IPv6 means your TCP packets will get 20 bytes larger. That means that your downloads will take about 1.5% longer. Oh the horror!
Why yes, Geoff Huston has analyzed the problem pretty thoroughly:
http://www.potaroo.net/tools/ipv4/
So, we're looking at just under 6 years.
BTW, Geoff Huston is a guru.
A friend of mine sent this to me this morning when we were discussing this:
.LOCAL TLD. The last time I looked, about 40% of the traffic to global name servers was this bogus windows shit. If Vista fixes that, then its release will be a net positive.
"I manage the operation of about 70% of the world's root DNS servers, and run authoritative TLD servers (mostly secondaries) for about 30% of the world's TLDs (mostly CCtlds).
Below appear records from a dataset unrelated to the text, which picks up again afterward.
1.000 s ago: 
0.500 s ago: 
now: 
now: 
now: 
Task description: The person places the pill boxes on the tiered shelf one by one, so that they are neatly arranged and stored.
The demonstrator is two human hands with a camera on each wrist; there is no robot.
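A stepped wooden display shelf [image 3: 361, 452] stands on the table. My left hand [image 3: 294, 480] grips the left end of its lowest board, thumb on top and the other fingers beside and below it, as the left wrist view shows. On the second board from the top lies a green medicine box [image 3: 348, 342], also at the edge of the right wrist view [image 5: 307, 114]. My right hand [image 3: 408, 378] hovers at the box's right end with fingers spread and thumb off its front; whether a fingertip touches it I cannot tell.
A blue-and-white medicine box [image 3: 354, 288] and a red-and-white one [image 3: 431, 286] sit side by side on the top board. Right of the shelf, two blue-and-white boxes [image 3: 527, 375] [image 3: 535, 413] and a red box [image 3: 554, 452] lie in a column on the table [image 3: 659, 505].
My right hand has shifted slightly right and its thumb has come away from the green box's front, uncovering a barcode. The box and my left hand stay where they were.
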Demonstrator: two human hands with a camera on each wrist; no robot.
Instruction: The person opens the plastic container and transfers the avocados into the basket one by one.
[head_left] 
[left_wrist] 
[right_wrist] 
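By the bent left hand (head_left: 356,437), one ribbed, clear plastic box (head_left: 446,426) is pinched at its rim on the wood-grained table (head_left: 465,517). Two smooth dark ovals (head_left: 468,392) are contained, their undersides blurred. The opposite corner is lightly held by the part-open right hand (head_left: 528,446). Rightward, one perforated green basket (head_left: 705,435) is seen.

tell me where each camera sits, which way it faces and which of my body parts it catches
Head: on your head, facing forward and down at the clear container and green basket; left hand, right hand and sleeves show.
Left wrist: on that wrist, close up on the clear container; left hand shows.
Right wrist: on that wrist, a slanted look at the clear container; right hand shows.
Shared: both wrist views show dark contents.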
We measure carefully.
IPv6 isn't even 0.01% of the total, and doesn't matter.
The real load on name servers comes not from IPv6 but from Windows machines flooding the world with RFC1918 in-addr requests and with lookup requests in the
We started and sponsor the AS112 Project ( http://public.as112.net/ ) to try to mop up some of the Windows mess. No one believes that we'll need to extend it to IPv6, but we're paying attention."
He is of course right, the nonsense windows does has been a problem for years.
Need Mercedes parts ?
If you call it "accidental" yourself, it's not security in the first place. That's like "hiding" a flawed service on a non-standard port and calling it secure.
Of course it runs NetBSD. BTC: 1NT7QvbetmANwaMzhpVL6
Bullshit.
NAT does help against a certain sort of attack. Maybe only against this sort of attack. Fortunately, against the propably most common sort of attack you can't do anything about. (You can to something about infected websites: use a different browser).
Security is not binary, it's relative. NAT adds yet another bit of security for your computer. Can you feel save with NAT only? Hell, no! Can you feel saver than without NAT? Ask my Windows-using friends that hook their machines up to the net directly how many times they had to reinstall windows untill they could download the security fix from MS faster before they were hit again. Can't remember which worm it was (it khad a bug in its implementation and kept rebooting the machines, you'll know which one I mean). I'm not running Windows, so I didn't care. But fior them NAT would have been a good protection at the time.